#### Brief:
Go through the material and pull out every line with the string "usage" in it.

=====

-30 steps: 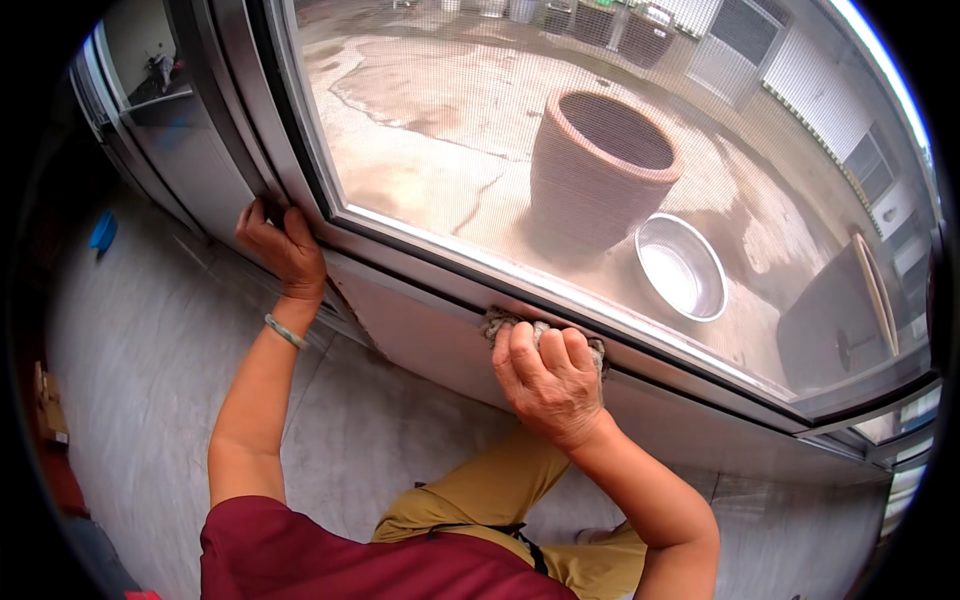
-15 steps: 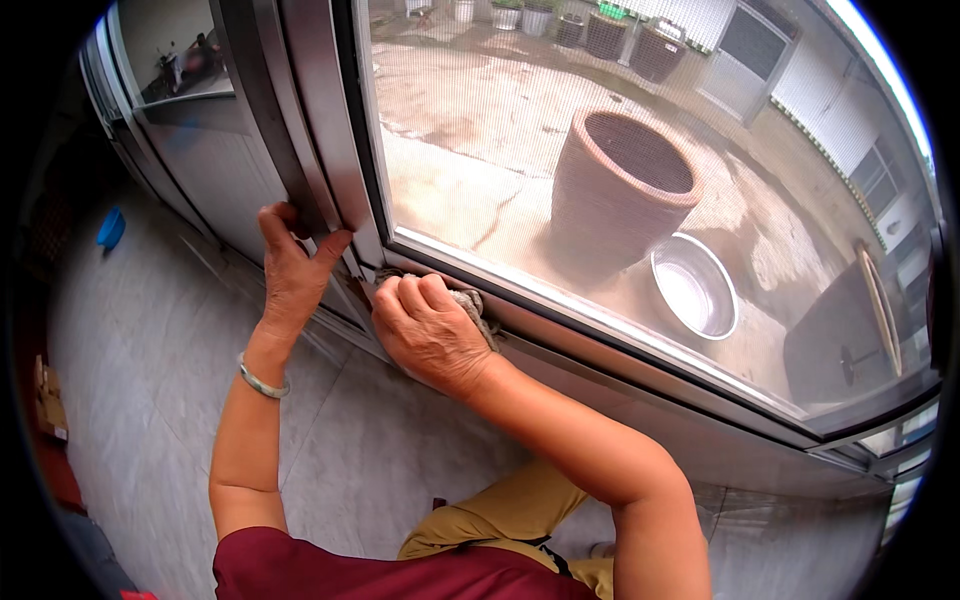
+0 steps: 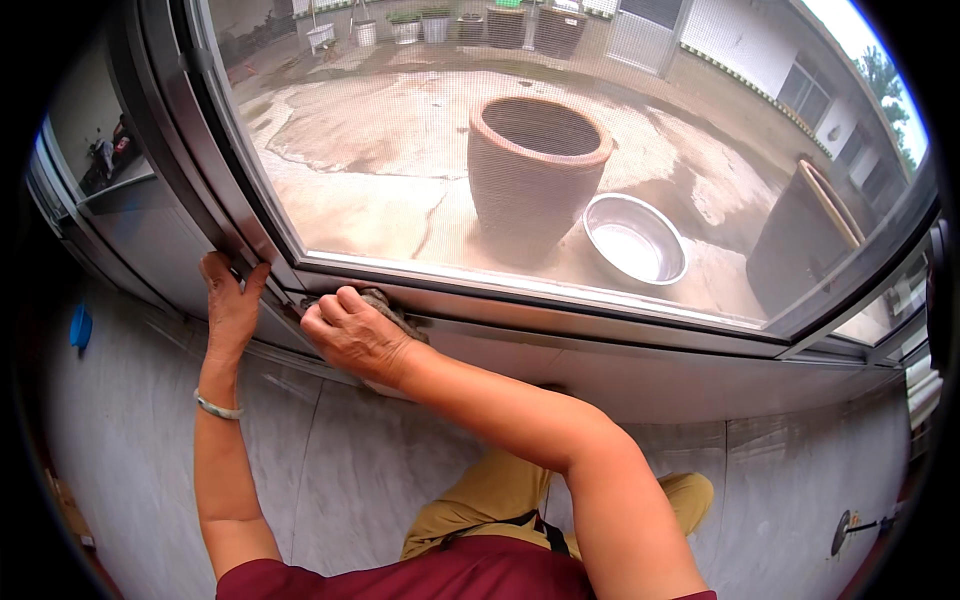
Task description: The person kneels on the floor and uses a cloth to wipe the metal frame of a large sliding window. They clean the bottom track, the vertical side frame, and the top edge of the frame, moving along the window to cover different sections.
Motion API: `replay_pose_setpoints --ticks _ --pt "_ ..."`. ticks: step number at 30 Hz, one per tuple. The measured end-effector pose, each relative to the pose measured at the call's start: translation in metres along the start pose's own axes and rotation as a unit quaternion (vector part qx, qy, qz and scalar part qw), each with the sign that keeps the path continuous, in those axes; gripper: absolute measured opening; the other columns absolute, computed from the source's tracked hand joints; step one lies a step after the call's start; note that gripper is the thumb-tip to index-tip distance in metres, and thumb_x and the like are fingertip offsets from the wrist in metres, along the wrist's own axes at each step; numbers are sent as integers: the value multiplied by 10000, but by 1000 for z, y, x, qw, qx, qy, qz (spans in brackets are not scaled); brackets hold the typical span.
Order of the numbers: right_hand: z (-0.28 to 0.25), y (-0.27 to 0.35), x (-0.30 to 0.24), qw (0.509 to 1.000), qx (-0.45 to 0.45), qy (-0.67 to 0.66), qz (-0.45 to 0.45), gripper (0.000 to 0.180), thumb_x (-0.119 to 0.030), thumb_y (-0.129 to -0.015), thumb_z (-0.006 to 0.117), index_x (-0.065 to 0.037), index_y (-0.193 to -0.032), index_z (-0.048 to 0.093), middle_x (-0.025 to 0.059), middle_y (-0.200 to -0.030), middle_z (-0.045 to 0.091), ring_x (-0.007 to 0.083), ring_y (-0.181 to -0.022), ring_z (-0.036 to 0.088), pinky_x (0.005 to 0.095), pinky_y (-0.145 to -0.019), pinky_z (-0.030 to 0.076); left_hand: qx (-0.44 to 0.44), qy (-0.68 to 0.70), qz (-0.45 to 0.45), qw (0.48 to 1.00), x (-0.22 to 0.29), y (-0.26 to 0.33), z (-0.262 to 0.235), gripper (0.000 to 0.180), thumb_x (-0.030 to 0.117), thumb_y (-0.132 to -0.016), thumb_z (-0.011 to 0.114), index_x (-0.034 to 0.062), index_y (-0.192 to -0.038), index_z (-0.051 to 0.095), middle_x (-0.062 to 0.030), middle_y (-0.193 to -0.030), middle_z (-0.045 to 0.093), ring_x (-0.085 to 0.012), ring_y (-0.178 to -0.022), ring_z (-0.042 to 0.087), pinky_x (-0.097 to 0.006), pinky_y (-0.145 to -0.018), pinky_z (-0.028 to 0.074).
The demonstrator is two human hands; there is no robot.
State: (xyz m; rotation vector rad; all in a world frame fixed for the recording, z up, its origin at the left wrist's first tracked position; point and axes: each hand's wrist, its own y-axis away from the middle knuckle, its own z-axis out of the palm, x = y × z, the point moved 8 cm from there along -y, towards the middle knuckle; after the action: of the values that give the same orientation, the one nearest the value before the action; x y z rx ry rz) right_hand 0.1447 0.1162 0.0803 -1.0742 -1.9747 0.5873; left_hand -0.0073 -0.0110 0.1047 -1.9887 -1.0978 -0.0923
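My right hand presses a grey cloth onto the metal sill of the window frame, at its left end beside the corner. Only a bit of the cloth shows past my fingers. My left hand rests flat against the upright of the frame just left of it, fingers pointing up, holding nothing. A pale bangle sits on my left wrist. Both forearms reach up from the lower edge.
Through the screened pane lies a yard with a large clay pot, a metal basin and a dark barrel. Below the sill runs a grey tiled wall. A blue object sits at far left.
My right hand has slid the cloth leftward along the sill into the corner. My left hand has shifted slightly on the upright, and the view has moved closer to the window.
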Motion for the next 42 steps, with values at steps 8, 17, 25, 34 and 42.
replay_pose_setpoints --ticks 8,17,25,34,42 --pt "-65 72 34 1000 -5 23 -10 120 -167 -741 645 -97 -834 672 47 -979 490 189 -827 498 319 -725 407 45 -97 89 990 -18 7 21 430 288 -965 624 -66 -1086 411 -229 -1067 430 -405 -1047 396 -484 -930 366" --pt "-156 174 83 999 -21 38 -6 196 -114 -753 674 -120 -948 659 29 -1029 513 164 -808 517 309 -722 447 94 -25 -89 991 -42 59 69 525 326 -980 601 -114 -1159 377 -298 -1214 410 -397 -1165 349 -496 -1024 309" --pt "-253 276 137 987 -96 105 72 285 -93 -773 669 -111 -1057 662 38 -1017 528 181 -788 516 337 -753 474 188 113 -220 950 -98 68 128 579 457 -998 532 -92 -1123 397 -262 -1182 384 -346 -857 496 -473 -741 471" --pt "-352 380 187 944 -132 204 222 288 -36 -746 692 -102 -1024 655 64 -1012 551 242 -803 525 393 -724 459 291 34 -222 930 -53 72 127 489 371 -1040 470 -115 -1095 447 -354 -1140 443 -439 -1085 403 -504 -937 375" --pt "-373 403 196 908 -100 178 367 394 2 -669 691 -59 -1054 632 96 -965 572 305 -845 563 423 -753 462 335 -36 -160 928 -56 78 132 381 306 -1041 472 -75 -1050 480 -317 -1081 487 -423 -1003 440 -489 -869 393"
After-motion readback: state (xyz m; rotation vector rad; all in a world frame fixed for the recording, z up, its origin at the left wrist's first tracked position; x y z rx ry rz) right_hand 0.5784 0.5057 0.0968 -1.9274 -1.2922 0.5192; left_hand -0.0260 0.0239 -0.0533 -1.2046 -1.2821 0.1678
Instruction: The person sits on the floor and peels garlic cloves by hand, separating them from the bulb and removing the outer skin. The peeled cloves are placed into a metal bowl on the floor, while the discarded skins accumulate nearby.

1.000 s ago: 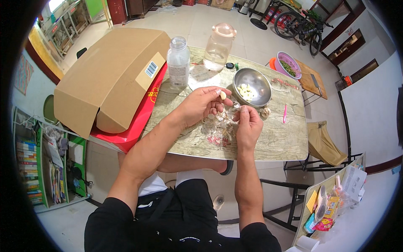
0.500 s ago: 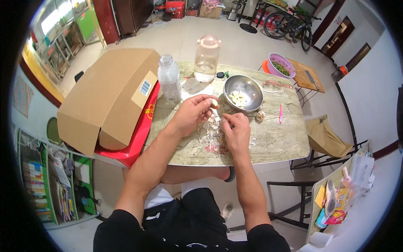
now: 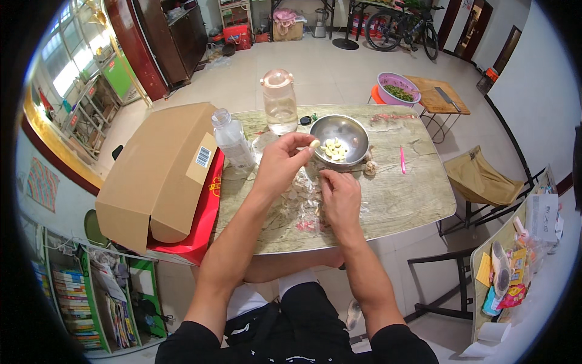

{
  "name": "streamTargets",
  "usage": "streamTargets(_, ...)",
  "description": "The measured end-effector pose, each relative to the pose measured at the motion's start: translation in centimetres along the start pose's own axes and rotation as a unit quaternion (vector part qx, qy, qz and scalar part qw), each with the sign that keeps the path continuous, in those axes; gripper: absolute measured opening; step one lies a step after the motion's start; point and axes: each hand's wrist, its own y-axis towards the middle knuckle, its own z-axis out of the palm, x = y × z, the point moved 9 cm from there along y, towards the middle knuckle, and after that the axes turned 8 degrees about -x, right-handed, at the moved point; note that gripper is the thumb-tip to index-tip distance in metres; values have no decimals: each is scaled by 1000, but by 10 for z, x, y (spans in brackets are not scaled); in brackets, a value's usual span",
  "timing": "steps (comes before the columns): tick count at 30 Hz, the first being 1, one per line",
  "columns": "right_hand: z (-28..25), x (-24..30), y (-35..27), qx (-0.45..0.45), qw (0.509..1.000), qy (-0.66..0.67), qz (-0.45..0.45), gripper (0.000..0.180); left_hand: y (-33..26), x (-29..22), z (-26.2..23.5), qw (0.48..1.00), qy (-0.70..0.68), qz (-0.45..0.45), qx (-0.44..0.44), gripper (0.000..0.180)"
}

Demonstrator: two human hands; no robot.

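A peeled garlic clove (image 3: pixel 314 144) is pinched between the thumb and fingertips of my left hand (image 3: pixel 284 162), at the left rim of the steel bowl (image 3: pixel 354 128). Several peeled cloves (image 3: pixel 334 149) lie in that bowl. My right hand (image 3: pixel 342 197) is low over the table in front of the bowl, its fingers curled together; whatever they hold, if anything, is hidden. Between the two hands, papery garlic skins (image 3: pixel 300 194) are scattered on the wood-patterned table (image 3: pixel 400 203). A garlic bulb (image 3: pixel 370 168) lies just right of the bowl.
A cardboard box (image 3: pixel 154 164) on a red box (image 3: pixel 203 227) takes up the left side. Near it stand a clear plastic bottle (image 3: pixel 233 142) and a lidded water jug (image 3: pixel 279 103). A pink peeler-like tool (image 3: pixel 402 159) lies at right. Beyond are a purple basin (image 3: pixel 397 82) and a knife (image 3: pixel 447 96).
My left hand has brought the clove closer to the bowl, up to its left rim. My right hand stays over the skins, fingers still curled. The whole view has shifted slightly.
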Motion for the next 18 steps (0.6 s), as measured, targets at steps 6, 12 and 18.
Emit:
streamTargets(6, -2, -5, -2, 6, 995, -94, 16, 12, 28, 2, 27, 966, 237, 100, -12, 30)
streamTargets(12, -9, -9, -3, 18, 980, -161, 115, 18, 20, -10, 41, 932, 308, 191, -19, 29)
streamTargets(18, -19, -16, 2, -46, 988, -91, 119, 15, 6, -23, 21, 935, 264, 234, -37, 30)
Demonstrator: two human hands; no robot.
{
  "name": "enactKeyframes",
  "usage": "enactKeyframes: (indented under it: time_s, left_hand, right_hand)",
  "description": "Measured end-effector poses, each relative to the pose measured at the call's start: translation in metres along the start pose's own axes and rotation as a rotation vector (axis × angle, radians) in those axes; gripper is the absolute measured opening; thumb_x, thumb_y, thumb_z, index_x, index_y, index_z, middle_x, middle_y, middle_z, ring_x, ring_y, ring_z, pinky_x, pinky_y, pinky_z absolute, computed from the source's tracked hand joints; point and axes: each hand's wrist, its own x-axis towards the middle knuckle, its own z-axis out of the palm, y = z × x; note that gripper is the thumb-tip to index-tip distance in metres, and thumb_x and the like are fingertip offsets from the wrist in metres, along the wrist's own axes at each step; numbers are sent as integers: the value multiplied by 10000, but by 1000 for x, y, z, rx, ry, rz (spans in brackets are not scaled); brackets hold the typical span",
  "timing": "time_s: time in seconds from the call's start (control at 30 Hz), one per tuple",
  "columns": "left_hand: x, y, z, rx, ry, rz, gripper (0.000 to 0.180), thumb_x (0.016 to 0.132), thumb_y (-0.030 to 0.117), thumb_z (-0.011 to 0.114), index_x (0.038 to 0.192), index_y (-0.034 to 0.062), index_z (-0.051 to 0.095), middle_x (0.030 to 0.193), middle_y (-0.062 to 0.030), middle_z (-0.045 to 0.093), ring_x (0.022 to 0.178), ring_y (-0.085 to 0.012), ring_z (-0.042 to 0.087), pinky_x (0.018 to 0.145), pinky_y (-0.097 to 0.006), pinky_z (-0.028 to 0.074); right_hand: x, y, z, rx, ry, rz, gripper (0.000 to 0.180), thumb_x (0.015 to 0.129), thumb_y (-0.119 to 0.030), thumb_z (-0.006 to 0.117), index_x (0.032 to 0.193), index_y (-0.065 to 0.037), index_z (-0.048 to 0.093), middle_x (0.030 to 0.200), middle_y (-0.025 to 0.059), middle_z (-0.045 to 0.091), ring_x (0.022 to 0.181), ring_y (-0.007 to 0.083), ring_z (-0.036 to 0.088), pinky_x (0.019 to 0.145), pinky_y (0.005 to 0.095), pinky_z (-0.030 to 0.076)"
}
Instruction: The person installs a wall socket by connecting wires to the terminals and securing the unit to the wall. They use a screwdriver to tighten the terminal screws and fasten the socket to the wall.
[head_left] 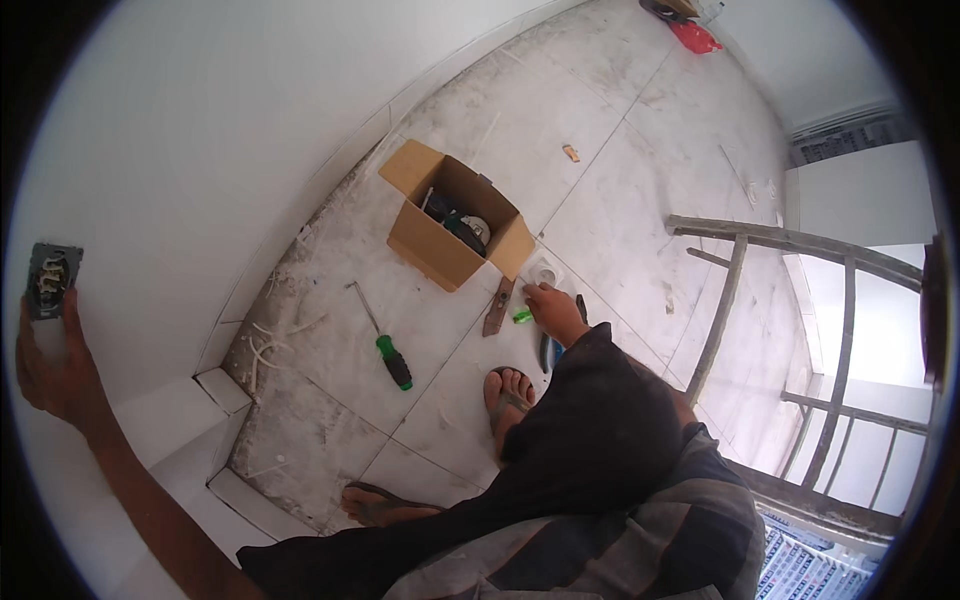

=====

#### Answer space:
  "usage": "streamTargets(_, ...)",
  "usage": "enactKeyframes: (indented under it: time_s, left_hand, right_hand)",

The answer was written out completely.